Here are the latest stories being discussed in biopharma today:
House Committee On Chinese Biotech Competition
The House Select Committee has revealed that it will hold a meeting in Boston to discuss Chinese competition in biotech. The announcement follows recent proposals for legislation to ban federally funded providers from conducting business with Chinese biotech enterprises deemed as “companies of concern”
Gilead Ends Last PhIII of CD47 Drug
Gilead Sciences has announced an end to its remaining Phase III study of anti-CD47 antibody magrolimab. This decision was based on increased risk of patient death. As a result, Gilead stated that it will not pursue additional research with this therapy for blood cancers. The company is also reviewing this drug’s safety in ongoing solid tumor trials.

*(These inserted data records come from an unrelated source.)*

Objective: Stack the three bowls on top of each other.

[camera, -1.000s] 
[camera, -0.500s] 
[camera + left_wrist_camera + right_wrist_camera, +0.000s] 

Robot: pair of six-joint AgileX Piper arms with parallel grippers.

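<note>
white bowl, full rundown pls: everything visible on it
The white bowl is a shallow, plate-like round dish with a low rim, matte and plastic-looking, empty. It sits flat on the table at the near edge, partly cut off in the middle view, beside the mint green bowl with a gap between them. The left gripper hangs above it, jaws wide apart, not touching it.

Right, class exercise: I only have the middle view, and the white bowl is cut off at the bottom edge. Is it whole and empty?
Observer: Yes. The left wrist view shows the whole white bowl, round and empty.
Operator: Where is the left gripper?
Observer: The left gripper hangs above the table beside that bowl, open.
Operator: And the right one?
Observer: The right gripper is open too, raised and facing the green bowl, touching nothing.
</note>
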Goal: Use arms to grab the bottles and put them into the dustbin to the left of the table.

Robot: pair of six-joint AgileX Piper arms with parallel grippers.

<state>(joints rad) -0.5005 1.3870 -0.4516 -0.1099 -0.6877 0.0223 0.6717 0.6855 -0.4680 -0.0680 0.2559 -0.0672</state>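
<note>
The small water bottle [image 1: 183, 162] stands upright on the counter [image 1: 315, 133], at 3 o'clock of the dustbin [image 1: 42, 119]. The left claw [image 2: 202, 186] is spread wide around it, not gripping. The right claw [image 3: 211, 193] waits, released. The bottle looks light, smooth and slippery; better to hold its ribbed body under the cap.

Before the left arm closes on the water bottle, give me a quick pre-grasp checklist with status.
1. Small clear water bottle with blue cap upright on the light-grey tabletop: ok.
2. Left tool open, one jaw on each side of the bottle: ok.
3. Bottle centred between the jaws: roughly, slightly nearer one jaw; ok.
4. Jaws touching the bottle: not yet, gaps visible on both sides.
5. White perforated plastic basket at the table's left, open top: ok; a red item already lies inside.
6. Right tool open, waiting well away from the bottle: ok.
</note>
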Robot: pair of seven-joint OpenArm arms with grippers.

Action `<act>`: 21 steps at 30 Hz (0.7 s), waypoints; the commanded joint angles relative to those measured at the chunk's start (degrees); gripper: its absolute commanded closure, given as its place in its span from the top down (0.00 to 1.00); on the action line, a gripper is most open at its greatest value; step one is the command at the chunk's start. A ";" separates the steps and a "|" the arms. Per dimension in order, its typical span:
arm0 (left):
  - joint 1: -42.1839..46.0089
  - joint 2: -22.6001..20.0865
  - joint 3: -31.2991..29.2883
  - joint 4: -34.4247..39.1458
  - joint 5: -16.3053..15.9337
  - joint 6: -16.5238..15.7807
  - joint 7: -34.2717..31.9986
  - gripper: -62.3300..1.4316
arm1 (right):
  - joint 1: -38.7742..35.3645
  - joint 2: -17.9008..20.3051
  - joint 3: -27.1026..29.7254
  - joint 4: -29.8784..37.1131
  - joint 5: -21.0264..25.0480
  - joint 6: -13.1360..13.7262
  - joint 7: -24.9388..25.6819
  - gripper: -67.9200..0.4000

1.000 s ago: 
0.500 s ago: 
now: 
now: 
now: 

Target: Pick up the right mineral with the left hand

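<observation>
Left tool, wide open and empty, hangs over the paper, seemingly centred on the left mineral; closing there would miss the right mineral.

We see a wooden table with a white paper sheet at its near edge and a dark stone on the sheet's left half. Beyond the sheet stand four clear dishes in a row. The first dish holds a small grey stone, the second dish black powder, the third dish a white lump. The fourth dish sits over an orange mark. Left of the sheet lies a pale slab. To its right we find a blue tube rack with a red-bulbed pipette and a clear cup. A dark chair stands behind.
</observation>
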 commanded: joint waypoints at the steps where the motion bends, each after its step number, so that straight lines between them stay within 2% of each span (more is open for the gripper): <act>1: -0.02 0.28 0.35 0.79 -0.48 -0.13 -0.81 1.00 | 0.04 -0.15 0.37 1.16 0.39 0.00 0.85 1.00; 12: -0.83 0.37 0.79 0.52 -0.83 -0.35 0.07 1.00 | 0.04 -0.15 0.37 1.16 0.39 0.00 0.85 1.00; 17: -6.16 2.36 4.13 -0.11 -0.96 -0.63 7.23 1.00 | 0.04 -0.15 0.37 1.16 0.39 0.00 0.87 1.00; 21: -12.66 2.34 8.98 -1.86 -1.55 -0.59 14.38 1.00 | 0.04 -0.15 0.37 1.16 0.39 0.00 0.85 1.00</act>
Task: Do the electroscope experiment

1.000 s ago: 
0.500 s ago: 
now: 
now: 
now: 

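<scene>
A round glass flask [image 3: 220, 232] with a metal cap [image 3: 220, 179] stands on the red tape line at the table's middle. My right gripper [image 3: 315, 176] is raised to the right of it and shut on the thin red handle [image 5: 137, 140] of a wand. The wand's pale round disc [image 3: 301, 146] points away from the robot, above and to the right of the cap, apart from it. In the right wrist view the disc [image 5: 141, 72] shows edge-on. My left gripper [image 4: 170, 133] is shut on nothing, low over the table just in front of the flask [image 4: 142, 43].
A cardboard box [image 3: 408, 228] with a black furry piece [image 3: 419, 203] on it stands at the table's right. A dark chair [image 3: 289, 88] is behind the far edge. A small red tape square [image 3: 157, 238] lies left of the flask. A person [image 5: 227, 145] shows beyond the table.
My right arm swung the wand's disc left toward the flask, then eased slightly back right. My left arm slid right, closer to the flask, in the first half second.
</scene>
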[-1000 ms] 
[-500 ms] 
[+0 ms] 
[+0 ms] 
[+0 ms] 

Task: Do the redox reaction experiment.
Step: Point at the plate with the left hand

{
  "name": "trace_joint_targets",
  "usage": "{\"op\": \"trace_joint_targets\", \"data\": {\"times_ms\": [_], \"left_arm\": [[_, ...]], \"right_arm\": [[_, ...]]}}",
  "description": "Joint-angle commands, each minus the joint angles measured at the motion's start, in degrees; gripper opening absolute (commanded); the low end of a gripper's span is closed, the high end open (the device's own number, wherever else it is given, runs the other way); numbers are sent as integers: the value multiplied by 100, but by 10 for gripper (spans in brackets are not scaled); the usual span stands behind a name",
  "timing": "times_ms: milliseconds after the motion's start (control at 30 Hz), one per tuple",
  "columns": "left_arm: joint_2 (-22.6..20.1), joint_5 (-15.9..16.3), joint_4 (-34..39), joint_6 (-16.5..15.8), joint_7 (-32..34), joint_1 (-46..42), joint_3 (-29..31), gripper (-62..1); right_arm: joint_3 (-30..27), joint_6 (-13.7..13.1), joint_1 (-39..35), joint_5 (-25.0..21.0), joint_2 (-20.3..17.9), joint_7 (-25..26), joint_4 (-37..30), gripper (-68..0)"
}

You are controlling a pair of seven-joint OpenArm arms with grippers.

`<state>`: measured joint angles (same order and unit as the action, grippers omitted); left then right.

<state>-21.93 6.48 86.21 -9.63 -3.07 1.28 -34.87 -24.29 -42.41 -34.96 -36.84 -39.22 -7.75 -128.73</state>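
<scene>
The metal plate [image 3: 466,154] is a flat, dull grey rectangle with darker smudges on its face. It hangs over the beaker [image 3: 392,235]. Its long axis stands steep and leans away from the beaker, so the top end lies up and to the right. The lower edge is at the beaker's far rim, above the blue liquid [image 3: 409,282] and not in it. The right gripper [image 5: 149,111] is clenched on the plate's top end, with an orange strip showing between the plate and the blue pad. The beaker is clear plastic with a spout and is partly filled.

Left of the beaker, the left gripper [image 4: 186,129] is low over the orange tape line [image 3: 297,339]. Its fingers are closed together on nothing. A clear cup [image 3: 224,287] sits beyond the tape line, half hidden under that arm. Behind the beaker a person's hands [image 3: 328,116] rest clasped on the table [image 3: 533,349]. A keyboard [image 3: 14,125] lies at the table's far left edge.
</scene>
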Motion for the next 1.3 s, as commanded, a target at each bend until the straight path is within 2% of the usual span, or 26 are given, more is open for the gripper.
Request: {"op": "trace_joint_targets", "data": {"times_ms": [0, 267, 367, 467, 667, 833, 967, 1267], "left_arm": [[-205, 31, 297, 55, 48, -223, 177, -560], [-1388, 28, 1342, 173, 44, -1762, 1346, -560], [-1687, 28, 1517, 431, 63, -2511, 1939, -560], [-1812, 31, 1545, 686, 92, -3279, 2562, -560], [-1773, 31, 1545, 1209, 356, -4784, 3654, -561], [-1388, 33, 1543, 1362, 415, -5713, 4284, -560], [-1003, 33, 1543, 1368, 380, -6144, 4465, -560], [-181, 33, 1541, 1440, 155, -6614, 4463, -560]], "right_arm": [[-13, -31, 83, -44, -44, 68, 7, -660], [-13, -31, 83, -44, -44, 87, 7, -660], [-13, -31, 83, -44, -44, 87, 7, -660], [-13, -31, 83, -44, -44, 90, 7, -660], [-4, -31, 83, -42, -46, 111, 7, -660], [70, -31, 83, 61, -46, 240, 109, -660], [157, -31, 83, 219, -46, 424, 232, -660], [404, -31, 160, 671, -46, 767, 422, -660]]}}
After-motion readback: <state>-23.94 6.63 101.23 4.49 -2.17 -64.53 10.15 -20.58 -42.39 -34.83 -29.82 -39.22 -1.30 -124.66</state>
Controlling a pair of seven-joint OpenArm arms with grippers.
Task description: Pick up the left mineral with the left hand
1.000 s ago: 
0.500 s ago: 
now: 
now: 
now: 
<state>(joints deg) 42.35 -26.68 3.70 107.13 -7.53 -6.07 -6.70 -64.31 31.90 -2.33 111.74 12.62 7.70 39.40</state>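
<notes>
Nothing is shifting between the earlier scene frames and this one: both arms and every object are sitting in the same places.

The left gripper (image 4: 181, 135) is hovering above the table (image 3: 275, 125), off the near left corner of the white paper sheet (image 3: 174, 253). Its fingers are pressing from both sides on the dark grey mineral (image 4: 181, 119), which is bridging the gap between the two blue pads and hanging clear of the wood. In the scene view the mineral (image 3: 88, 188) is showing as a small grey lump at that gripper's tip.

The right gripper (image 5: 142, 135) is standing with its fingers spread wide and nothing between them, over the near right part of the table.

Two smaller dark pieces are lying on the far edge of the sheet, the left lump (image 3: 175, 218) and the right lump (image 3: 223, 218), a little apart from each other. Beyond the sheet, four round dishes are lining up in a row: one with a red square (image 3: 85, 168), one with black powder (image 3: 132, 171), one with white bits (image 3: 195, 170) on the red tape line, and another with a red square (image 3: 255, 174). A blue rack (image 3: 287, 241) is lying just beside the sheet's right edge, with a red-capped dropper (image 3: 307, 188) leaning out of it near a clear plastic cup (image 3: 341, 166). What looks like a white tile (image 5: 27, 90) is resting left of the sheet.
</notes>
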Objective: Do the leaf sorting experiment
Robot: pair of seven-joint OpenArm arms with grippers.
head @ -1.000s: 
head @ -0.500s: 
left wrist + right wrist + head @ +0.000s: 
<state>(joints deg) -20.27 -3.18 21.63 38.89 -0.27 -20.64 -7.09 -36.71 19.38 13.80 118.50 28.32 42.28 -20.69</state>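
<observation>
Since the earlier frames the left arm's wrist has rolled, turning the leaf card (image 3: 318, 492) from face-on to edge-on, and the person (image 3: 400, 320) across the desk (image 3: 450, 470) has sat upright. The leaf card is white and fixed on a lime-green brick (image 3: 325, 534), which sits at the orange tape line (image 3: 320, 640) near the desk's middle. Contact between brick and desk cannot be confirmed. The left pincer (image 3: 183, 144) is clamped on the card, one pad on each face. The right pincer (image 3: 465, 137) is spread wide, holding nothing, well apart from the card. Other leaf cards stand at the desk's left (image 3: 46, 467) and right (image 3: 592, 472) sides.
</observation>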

Pharma and PBMs Face Senate Hearing
Before a Senate health committee discussion on high prescription drug costs, pharmaceutical companies and pharmacy benefit managers are already laying blame. The CEOs of Merck, Johnson & Johnson, and Bristol Myers Squibb have been called to testify on why America has the highest prescription drug prices globally.
House Committee Introduces PBM Reform Bill
The House Committee plans to prohibit Pharmacy Benefit Managers (PBMs) from linking their service fees to the list price of drugs. The new legislation—known as the DRUG Act—has passed the committee stage and will next be considered by the House of Representatives.
Genentech’s Campaign for Spinal Muscular Atrophy Awareness
Genentech is heading to Broadway in an effort to promote awareness on spinal muscular atrophy. Creating an original musical comedy with actors, writers, and performers with SMA, the show aims to depict the multifaceted nature of patients. Genentech plans to release the first track of the show during the week of the debut and will promote the show digitally and through social media channels.
EMA Eases Regulation For Biosimilar Developers
The European Medicines Agency (EMA) has released a proposal to ease regulations on biosimilar drug developers. The plan involves re-evaluating the necessity of clinical efficacy studies for all new biosimilars. By doing so, EMA hopes to keep the biosimilar pathway for developers attractive while ensuring access to effective biologics for European patients.